Kenilworth Road w grudniu to miejsce dalekie od tropików, więc może rzeczywiście było mu zimno, ale cieszynka miała symbolizować spokój i opanowanie w każdej sytuacji. – To symbol radości z gry, a przy okazji zabawne, bo pasuje do mojego nazwiska — śmiał się Palmer, podczas gdy dzieci w całej Anglii zaczęły naśladować jego charakterystyczny gest. — Wszyscy wiedzą, że to moja cieszynka.
Były kolega z Manchesteru City, Morgan Rogers, który używał tego gestu wcześniej, może mieć jednak inne zdanie.
Niezwykła passa występów na Stamford Bridge pod koniec sezonu wyniosła Palmera na zupełnie nowy poziom rozpoznawalności — jeden gol przeciwko Leicester, dwa z Burnley, hat-trick w niezwykłym meczu 4:3 z Manchesterem United, w którym strzelił w 100. i 101. minucie, odwracając losy spotkania, a potem cztery gole przeciwko Evertonowi.

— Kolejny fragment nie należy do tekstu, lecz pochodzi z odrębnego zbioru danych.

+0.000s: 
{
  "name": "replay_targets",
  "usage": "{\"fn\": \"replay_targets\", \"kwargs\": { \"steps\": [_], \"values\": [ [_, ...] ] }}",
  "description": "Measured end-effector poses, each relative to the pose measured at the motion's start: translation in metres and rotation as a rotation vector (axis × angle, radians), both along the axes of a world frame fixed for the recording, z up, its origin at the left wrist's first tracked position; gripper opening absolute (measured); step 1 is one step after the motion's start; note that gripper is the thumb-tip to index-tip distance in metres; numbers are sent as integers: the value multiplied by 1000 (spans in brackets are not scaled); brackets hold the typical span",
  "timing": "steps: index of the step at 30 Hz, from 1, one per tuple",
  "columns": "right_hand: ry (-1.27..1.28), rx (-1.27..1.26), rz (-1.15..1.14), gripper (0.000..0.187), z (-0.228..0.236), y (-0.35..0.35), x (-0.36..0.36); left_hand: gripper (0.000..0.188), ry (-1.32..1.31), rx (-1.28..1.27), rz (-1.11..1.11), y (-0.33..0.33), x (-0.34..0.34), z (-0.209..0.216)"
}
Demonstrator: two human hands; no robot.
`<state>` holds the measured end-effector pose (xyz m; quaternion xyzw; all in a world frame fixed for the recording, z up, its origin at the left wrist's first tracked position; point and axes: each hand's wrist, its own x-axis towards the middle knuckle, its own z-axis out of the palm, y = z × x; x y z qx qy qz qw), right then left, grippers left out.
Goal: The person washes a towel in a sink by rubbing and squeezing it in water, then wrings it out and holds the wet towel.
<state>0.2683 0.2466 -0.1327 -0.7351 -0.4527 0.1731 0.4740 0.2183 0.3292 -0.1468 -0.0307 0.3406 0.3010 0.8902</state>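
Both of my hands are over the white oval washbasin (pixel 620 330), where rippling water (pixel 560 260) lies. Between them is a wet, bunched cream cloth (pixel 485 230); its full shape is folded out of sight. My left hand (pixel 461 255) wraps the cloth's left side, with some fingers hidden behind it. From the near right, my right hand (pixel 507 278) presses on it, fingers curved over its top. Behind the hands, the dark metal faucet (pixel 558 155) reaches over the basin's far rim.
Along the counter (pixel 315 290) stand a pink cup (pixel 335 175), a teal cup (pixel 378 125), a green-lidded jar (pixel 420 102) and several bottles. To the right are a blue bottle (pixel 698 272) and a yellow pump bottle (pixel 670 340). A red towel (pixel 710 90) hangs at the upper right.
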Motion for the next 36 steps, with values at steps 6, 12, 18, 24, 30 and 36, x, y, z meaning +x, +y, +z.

Na koniec swojego pierwszego sezonu w Londynie, Palmer miał na koncie 22 bramki w Premier League – ustępując jedynie Erlingowi Haalandowi. Dziewięć z nich to rzuty karne, bez ani jednej pomyłki. – On po prostu wie, jak strzelać karne — to przychodzi mu naturalnie — mówi David James. — Jego mowa ciała nie zdradza bramkarzom absolutnie nic. Zazwyczaj czekamy na drobne sygnały, ale gdy oglądasz Cole’a, widzisz, że on niczego nie zdradza.
– Eric Cantona był podobny — czasem tak nonszalancki, że nie dało się odczytać jego intencji, a czasem celowo zwodził bramkarzy lekkimi ruchami. Palmer przypomina mi Cantonę aurą i pewnością siebie. Tak jak Eric, on często nawet nie uderza piłki w sam róg — po prostu spokojnie toczy ją w wolną przestrzeń.
Na ryby
Palmer został powołany do reprezentacji Anglii na Euro 2024, ale wiadomość o odejściu Mauricio Pochettino ze Stamford Bridge przyjął z rozczarowaniem. – Jego postać to prawdopodobnie główny powód, dla którego w ogóle jestem w kadrze Anglii — przyznał. — Inny menedżer mógłby nie dać mi takiej swobody, jaką miałem w Chelsea.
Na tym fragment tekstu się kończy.